Work item » Starting from the first line, set down the entire listing exactly.

Stored data »
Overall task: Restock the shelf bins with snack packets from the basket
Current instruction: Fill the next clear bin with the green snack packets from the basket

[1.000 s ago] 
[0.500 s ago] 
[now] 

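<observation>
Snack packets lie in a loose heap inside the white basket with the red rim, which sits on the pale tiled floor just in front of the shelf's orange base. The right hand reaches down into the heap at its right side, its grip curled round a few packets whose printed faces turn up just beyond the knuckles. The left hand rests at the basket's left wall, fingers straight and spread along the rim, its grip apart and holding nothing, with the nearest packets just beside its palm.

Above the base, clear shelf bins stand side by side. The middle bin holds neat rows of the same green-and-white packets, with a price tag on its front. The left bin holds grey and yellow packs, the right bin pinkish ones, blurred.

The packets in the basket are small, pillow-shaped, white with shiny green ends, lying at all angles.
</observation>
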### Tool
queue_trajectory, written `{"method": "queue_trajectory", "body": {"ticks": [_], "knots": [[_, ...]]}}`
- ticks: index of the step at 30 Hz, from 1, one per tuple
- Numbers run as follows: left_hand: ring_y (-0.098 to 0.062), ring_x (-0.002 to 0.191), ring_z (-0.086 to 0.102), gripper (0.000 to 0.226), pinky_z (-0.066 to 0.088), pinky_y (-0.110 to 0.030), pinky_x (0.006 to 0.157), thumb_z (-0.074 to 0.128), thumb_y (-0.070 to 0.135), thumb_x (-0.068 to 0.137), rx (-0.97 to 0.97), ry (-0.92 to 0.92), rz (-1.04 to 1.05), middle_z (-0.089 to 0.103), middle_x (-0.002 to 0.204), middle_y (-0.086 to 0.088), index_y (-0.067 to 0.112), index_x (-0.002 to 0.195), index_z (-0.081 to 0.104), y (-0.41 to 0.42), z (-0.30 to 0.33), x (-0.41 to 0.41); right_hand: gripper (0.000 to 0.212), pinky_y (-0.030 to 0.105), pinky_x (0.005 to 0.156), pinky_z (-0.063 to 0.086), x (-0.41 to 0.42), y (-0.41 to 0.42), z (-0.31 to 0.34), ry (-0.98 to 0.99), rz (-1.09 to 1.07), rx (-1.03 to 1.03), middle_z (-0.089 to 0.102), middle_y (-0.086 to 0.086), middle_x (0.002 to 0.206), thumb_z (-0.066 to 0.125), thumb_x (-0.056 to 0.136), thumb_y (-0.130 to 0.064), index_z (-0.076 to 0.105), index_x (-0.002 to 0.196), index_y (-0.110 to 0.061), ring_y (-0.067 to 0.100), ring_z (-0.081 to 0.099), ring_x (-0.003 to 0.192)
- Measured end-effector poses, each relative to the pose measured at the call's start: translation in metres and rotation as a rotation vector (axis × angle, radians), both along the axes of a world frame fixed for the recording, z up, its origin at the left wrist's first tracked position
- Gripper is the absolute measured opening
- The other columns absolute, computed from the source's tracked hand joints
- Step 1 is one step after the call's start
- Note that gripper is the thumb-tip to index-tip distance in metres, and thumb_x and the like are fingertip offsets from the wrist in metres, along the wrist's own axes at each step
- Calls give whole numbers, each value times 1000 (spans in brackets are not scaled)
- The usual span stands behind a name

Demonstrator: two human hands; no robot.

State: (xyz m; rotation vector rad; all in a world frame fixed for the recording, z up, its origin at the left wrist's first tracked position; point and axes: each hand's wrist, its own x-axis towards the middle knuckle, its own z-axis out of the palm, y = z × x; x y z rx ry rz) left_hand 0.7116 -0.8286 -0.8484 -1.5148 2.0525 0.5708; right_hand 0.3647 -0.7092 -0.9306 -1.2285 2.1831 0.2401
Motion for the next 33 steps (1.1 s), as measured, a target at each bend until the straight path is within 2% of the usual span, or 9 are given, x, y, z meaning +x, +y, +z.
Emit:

Answer for this exercise »
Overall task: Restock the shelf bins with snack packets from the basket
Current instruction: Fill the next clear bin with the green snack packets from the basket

[1.000 s ago] 
[0.500 s ago] 
[now] 

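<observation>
Snack packets lie in a loose heap inside the white basket with the red rim, which sits on the pale tiled floor just in front of the shelf's orange base. The right hand reaches down into the heap at its right side, its grip curled round a few packets whose printed faces turn up just beyond the knuckles. The left hand rests at the basket's left wall, fingers straight and spread along the rim, its grip apart and holding nothing, with the nearest packets just beside its palm.

Above the base, clear shelf bins stand side by side. The middle bin holds neat rows of the same green-and-white packets, with a price tag on its front. The left bin holds grey and yellow packs, the right bin pinkish ones, blurred.

The packets in the basket are small, pillow-shaped, white with shiny green ends, lying at all angles.
</observation>
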### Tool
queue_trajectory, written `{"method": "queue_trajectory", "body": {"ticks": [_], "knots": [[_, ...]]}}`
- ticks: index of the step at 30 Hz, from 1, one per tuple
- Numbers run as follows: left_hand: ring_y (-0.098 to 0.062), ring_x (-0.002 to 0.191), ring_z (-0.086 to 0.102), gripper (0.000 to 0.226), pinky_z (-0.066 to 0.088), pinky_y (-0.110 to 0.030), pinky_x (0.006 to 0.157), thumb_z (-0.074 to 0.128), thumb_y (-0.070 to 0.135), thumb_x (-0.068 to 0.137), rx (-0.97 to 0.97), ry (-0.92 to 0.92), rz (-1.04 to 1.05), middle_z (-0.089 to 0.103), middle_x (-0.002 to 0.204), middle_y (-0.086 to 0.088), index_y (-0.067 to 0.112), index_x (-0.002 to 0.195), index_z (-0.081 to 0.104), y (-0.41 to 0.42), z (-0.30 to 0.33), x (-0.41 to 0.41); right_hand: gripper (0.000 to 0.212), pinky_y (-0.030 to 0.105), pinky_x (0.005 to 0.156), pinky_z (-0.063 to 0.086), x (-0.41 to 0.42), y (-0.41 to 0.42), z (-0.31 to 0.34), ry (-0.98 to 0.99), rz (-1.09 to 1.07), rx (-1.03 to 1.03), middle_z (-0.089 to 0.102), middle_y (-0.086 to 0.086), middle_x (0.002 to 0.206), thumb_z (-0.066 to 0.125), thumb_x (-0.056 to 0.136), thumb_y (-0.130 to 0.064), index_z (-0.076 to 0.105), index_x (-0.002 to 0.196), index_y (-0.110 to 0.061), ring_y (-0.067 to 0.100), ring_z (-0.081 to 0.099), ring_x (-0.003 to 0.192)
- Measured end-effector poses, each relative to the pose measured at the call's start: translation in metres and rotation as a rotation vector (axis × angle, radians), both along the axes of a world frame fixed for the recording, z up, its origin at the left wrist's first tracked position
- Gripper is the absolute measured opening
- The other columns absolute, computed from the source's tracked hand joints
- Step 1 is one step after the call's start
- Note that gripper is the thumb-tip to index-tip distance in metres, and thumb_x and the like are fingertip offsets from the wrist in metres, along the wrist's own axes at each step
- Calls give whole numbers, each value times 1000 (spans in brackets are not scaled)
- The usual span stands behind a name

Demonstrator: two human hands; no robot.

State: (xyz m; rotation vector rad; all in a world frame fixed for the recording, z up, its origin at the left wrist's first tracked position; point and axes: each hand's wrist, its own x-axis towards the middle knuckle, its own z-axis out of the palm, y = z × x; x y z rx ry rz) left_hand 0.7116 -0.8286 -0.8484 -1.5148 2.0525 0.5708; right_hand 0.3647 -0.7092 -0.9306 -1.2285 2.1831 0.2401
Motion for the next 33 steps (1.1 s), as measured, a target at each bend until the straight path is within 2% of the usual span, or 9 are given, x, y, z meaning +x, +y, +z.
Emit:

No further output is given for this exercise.